April 07, 2017
The Violent Shit Collection
Andreas Schnaas - 1989
Violent Shit II: Mother Hold My Hand
Andreas Schnaas - 1992
Violent Shit III: Infantry of Doom
Andreas Schnaas - 1999
Violent Shit 4.0: Karl the Butcher vs. Axe
Andreas Schnaas & Timo Rose - 2010
Zombie '90: Extreme Pestilence
Andreas Schnaas - 1991
Synapse Films All Region DVD Three disc set
I'm not the intended viewer for this film, and I'll be the first to admit it. While I have seen, and written about, films depicting extreme violence, I'm hardly a gorehound. But I do think of myself as a lifelong student of film history, and what I have seen is that, especially with genre filmmakers, what may have been dismissed in the past may be re-evaluated in the future.
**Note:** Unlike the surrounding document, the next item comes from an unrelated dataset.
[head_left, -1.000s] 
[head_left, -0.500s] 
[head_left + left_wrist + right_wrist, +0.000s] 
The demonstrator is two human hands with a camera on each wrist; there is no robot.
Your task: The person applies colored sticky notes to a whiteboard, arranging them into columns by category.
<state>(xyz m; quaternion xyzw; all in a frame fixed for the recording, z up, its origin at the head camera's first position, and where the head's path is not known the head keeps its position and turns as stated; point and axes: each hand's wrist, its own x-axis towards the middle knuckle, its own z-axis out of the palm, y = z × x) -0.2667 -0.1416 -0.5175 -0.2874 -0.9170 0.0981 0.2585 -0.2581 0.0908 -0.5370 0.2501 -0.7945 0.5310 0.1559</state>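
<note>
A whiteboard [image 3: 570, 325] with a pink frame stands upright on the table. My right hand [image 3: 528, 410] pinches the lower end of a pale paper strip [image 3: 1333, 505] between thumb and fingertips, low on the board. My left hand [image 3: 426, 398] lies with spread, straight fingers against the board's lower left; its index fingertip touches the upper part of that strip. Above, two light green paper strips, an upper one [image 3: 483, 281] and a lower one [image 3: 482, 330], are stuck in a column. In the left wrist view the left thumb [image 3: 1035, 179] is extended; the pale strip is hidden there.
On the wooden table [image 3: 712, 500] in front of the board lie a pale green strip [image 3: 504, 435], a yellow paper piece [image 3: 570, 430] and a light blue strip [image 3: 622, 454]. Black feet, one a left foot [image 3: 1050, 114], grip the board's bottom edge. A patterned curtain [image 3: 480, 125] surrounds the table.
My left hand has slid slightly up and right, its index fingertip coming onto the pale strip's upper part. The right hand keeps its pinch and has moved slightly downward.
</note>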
Not that I'm particularly optimistic that Andreas Schnaas will be subject to the kind of critical thoughtfulness given to, for example, Jesus Franco, but I wouldn't completely rule it out.
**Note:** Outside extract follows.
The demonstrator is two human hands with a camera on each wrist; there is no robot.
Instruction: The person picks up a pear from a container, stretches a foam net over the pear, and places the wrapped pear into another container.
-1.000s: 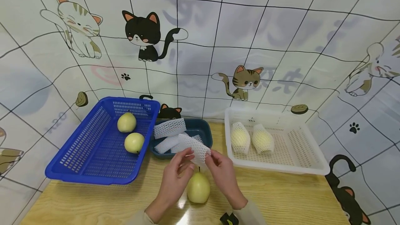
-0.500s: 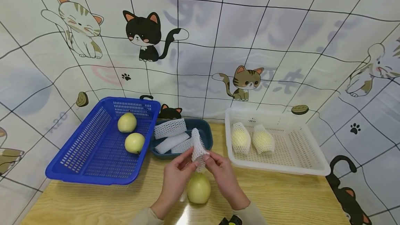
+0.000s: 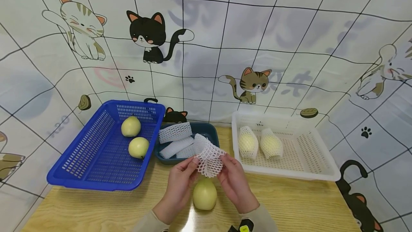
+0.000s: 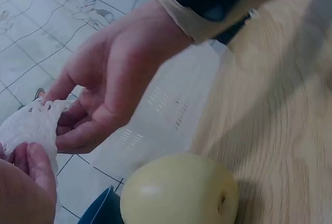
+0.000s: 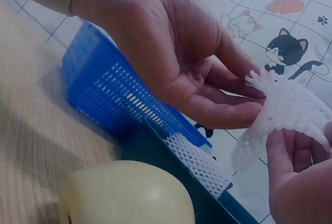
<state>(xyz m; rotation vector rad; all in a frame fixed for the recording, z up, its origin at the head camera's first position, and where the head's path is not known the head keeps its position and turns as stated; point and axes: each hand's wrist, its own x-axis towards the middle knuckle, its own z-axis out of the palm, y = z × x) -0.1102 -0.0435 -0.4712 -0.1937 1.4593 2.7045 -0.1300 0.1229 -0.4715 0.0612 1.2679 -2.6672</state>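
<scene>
Both hands hold a white foam fruit net over a pale yellow-green pear, which stands on the table. My left hand pinches the net's left edge between thumb and fingers. At the opposite edge, my right hand pinches it likewise. The net's near opening is stretched wide between them, its far end narrower. In the right wrist view, the left hand has its fingertips on the mesh. The left wrist view shows the right hand with curled fingers, and the bare pear below.
A blue basket at left holds two pears. Behind the hands, a dark teal tray contains several foam nets. The white basket at right holds two net-covered pears. A patterned cloth rises behind the table.
The net has turned in the hands, from lying slanted, through a narrow upright shape, to its near opening spread wide. The hands have moved slightly apart. The pear stays in place.
</scene>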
Schnaas made a film, not in this collection, with a relatively healthy budget of over a million dollars, in English, but with an Italian cast. The heavy accents of his actors doomed any possibility of importing the film. And with the films here, with the nonsensical plots, cheap looking special effects, bad acting and worse dubbing, plus haphazard videography and editing, comparison to Ed Wood, Jr. comes to mind. No angora fetish, but lots of blood, as well as the offerings of a very generous butcher. The first two Violent Shit films would seem to be made for viewers who find the latter films of Lucio Fulci too plot heavy.
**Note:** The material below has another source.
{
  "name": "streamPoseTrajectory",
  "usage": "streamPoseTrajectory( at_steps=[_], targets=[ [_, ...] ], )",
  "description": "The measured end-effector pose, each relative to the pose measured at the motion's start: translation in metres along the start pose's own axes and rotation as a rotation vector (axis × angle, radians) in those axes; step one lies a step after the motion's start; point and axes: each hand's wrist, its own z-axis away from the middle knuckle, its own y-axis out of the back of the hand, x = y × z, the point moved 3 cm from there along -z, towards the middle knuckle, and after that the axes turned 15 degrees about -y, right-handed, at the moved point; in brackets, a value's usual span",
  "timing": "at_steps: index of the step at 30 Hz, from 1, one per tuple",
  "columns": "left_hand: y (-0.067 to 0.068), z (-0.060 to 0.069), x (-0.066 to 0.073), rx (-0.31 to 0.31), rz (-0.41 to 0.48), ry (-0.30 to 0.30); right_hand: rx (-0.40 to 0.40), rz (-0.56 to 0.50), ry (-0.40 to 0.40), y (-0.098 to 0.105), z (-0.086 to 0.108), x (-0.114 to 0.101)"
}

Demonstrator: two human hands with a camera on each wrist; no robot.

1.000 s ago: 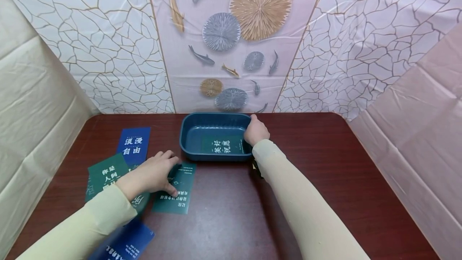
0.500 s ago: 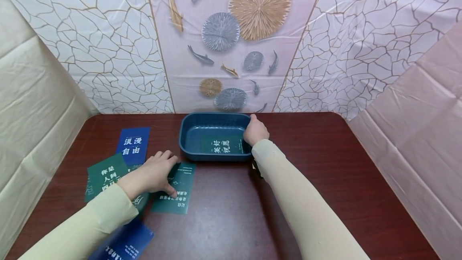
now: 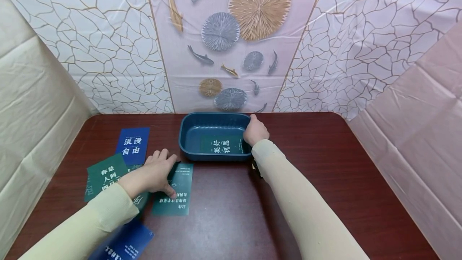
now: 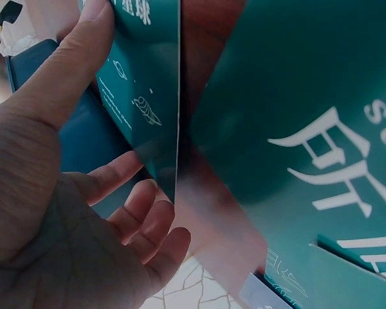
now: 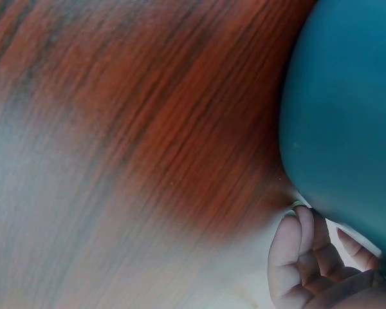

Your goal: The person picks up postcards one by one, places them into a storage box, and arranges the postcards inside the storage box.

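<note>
My left hand (image 3: 153, 173) holds a green card (image 3: 182, 187) with white writing. In the left wrist view the thumb lies at one edge of the card (image 4: 141, 84), and fingertips touch its other end. On the right, my right hand (image 3: 256, 130) grips the end of a dark blue rectangular tray (image 3: 216, 157). Another green card (image 3: 221, 144) lies inside that tray. In the right wrist view, curled fingers (image 5: 286, 251) sit beside the tray's rounded outer wall (image 5: 347, 122).
Left of my left hand are a blue card (image 3: 133, 143), an overlapping green card (image 3: 106, 175) and a partly hidden green card (image 4: 296, 96). Another blue card (image 3: 126, 240) lies near the front. The brown table (image 3: 325, 163) meets a patterned backdrop (image 3: 223, 71).
The green card under my left hand has shifted slightly left and turned a little, and the fingers have drawn in on it. The right hand and tray stay in place.
</note>
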Motion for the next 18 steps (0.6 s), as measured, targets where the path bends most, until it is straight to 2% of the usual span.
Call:
streamPoseTrajectory(
  at_steps=[8, 18],
  targets=[
    [0.0005, 0.0000, -0.0011, 0.032, 0.029, 0.007, -0.002, 0.000, 0.003, 0.0003, 0.0006, -0.0003],
    [-0.0018, -0.0037, -0.0036, 0.017, 0.045, -0.004, -0.002, 0.012, -0.001, 0.0000, 0.0007, 0.0000]
  ],
)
The comparison to Ed Wood is not only based on the competency of the filmmaking. Andreas Schnaas obviously is passionate about making films, but what I've seen would indicate that his ambitions are beyond his abilities. There's some similarity in the subject matter with films involving zombies, science gone wrong, and the grandiose ambitions of the main characters. Like Wood, Schnaas has the ability to round up a group of friends for the cast. Unlike Wood, there is a strain of self-aware humor throughout the films.
I'm not familiar with any of the other German filmmakers who emerged in the 1980s with extreme horror films other than Jorg Buttgereit. Having reviewed the blu ray releases of his films, I have a sense of artistry that Schnaas lacks. I can hardly minimize how graphic these films are with decapitations, breasts carved off, sexual organs mutilated, with one poor guy literally torn a new asshole. Some of the influences are obvious, like Night of the Living Dead and Texas Chainsaw Massacre, as well as the post-apocalypse films that followed Mad Max. Even within the context of the genre, the misogyny gets uncomfortably heavy-handed. Then again, these films could well have been made for a less discerning, primarily male, audience that may never have heard or read about Grand Guignol, but simply desires the series of visceral thrills along with a bottle or ten of beer.